[Collected data Boundary: Start]
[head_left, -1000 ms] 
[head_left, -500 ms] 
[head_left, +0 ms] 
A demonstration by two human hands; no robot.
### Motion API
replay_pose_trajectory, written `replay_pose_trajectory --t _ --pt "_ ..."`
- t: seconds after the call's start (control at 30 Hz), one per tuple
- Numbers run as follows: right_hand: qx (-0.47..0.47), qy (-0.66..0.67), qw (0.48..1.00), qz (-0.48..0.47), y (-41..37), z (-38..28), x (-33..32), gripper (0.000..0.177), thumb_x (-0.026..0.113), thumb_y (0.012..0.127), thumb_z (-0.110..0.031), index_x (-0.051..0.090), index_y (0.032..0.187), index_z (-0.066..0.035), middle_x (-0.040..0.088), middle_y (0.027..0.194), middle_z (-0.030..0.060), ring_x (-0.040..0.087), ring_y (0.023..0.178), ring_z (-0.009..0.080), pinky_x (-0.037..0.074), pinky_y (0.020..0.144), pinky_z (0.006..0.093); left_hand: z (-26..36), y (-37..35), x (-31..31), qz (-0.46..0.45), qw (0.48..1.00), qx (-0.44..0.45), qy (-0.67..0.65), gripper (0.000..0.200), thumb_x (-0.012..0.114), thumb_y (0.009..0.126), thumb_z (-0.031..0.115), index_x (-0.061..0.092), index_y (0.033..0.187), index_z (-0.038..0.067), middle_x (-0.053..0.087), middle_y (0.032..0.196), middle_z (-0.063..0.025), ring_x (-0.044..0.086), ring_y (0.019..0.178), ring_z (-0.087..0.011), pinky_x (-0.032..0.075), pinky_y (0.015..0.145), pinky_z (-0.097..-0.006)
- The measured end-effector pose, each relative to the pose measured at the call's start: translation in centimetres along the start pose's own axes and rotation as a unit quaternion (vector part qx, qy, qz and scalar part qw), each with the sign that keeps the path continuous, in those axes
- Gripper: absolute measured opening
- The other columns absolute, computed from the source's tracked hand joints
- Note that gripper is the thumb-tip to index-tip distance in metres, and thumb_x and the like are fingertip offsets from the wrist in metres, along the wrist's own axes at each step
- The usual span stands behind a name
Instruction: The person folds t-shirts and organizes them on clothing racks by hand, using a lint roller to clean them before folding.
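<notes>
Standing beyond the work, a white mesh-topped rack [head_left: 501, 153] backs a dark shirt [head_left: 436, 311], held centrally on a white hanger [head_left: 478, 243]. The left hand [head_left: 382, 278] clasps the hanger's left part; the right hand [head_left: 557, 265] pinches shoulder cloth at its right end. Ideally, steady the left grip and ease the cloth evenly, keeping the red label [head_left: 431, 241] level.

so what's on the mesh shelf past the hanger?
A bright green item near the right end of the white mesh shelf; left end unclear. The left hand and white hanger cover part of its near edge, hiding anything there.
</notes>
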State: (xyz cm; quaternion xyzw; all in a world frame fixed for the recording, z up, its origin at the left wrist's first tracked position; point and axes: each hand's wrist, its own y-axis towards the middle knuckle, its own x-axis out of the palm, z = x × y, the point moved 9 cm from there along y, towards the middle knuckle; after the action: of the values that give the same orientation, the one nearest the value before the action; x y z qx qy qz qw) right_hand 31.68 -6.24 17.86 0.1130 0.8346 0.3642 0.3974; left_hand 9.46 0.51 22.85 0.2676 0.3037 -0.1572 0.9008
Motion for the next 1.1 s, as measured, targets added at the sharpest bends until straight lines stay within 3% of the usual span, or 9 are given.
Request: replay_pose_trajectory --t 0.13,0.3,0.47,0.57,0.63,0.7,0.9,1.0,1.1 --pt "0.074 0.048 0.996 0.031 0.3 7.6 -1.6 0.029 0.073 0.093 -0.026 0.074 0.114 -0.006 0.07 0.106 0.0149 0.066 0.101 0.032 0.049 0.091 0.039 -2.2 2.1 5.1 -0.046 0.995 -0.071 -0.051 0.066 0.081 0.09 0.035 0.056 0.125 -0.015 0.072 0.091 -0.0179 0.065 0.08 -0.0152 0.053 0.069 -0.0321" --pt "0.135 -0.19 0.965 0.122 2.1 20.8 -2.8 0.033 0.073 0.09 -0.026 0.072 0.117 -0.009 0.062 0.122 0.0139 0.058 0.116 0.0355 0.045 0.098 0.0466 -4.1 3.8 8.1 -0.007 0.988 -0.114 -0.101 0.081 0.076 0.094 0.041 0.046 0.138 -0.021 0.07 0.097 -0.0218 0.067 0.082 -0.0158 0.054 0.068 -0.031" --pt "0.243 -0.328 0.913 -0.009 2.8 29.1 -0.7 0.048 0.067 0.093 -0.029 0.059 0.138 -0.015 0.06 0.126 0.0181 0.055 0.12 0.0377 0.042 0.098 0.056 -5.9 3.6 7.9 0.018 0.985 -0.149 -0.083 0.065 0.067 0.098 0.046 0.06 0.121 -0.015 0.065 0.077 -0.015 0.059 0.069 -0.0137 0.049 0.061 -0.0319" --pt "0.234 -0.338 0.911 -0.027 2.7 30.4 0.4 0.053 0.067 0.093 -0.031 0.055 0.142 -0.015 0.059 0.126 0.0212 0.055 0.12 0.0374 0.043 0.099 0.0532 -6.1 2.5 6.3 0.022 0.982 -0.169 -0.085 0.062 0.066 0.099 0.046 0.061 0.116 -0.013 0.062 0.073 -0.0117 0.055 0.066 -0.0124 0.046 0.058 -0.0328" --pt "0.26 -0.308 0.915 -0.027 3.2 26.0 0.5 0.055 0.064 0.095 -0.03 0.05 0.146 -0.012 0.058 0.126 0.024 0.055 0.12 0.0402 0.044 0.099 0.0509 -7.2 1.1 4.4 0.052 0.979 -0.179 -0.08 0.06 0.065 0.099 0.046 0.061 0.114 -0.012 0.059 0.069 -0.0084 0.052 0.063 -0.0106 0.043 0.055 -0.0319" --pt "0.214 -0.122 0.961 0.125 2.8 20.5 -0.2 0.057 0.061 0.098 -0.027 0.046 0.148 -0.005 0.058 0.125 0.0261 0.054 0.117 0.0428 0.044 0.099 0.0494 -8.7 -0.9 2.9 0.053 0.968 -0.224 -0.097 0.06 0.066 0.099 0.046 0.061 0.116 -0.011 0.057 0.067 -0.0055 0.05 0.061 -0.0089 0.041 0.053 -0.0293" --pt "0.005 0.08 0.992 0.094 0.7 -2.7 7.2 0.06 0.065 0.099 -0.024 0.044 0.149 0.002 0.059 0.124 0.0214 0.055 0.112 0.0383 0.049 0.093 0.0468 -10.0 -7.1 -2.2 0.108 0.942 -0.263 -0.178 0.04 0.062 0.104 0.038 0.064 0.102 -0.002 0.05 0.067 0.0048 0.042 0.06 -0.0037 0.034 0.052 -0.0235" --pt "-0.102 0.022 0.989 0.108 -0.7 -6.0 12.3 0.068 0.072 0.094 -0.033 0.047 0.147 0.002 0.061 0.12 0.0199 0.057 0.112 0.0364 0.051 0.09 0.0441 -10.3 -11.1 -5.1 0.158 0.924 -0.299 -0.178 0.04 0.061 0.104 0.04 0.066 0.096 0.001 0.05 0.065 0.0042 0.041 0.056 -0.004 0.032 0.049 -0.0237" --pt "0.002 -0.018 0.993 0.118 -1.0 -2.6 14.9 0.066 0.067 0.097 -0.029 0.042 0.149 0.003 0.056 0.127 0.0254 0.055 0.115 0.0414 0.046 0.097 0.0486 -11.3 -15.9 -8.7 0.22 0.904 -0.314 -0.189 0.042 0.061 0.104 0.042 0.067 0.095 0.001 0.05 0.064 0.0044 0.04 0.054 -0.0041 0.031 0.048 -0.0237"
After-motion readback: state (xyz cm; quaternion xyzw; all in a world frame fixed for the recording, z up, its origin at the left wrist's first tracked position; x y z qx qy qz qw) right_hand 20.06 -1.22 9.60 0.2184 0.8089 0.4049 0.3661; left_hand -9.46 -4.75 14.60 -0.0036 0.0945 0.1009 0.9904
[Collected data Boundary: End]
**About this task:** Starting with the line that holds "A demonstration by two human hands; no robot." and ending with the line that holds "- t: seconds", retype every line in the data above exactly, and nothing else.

**Written solution:**
A demonstration by two human hands; no robot.
### Motion API
replay_pose_trajectory, written `replay_pose_trajectory --t _ --pt "_ ..."`
- t: seconds after the call's start (control at 30 Hz), one per tuple

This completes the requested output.